In the comments to Friday's post, reader fjb has pushed against my suggestion that there is no time to discover what you want to say within any given 27-minute "act of writing". On my view, you decide what you want to say the night before, and then you "simply" write it down in the morning. "I can't think of anything I've completed and published," fjb counters, "that didn't include some ideas generated 'in the act.'" This is especially true, he says in a later comment, in the case of responding to objections. "It's hard to anticipate all that except in the course of expressing your arguments."

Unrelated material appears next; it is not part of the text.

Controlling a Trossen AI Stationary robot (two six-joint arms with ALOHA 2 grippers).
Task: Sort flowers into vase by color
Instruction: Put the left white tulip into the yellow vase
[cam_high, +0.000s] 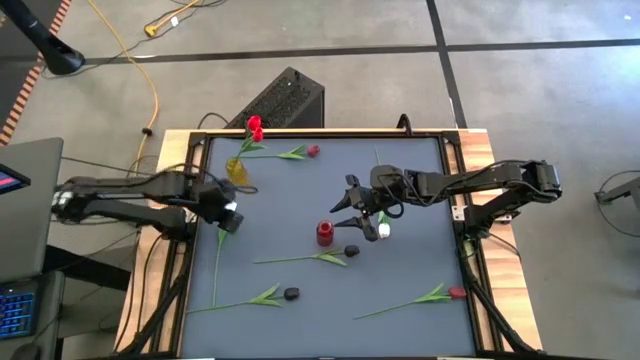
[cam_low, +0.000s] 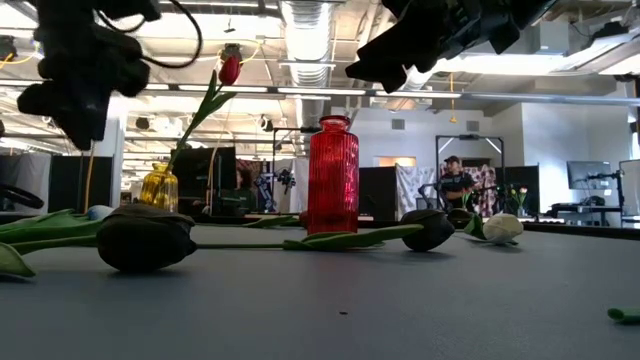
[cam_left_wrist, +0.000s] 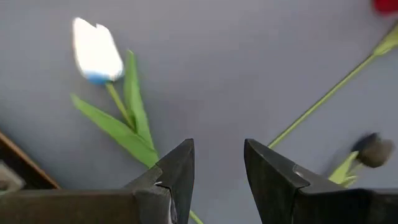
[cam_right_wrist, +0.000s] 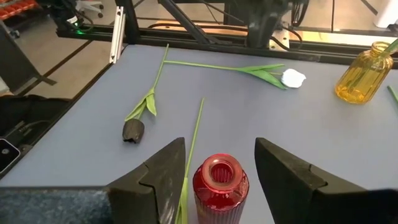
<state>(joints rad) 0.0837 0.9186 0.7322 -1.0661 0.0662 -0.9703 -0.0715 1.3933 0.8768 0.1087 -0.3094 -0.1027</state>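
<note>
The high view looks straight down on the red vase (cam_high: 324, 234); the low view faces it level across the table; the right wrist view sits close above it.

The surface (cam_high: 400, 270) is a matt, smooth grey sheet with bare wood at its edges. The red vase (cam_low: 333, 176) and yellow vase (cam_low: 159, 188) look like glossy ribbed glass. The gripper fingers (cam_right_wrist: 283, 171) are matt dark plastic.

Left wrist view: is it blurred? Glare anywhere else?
Left wrist view: motion blur smears the white tulip and the dark tulip head. Low view: bright ceiling lights backlight the red vase, and both arms are near-silhouettes. High view: evenly lit.
</note>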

Now, it is certainly true that an idea might come to you while writing. But if it is not part of the supporting argument for the claim you happen to be working on at the time, you must note it down in a notebook and save it for later. Such an idea might of course end up in a published paper and we could say that it's been "generated in the act", but notice that it was not written down (in prose, at least, just in a note) at the moment it was conceived. The prose that presents this idea will be written sometime in the future, not now. Today, then, you are working on a claim that was not determined in this act of writing.

The basic distinction that I'm suggesting you observe is the one between what you want to say and how you want to say it. The "what" is determined in advance, and you don't discover it while writing. The "how" is what you have to spend 27-minutes working on. This distinction is actually quite central to my method. We might say that you are not using my method if you don't observe this distinction because the whole point is to know what (and when) you will be writing the next day. If you are waiting for the writing session itself to tell you what you want to say, then you don't know this, and this is robbing you of happiness as a writer. (Of course, if you are as happy as you can be doing things your way, then I am not saying you must use my approach. My approach is for those who feel their writing process leaves a lot to be desired.)

I want to make it clear, however, that even when you know what you will say in a particular paragraph, 27-minutes of work towards saying it will by no means be boring or uneventful. It may even hold surprises. You will discover lots of ideas you might not know you had in your attempt to support the session's key claim. That's certainly part of the fun. What you do not want to do, however, is to indulge in the hope that tomorrow you will "come up with something" and go to bed with no idea in your mind about what you will say.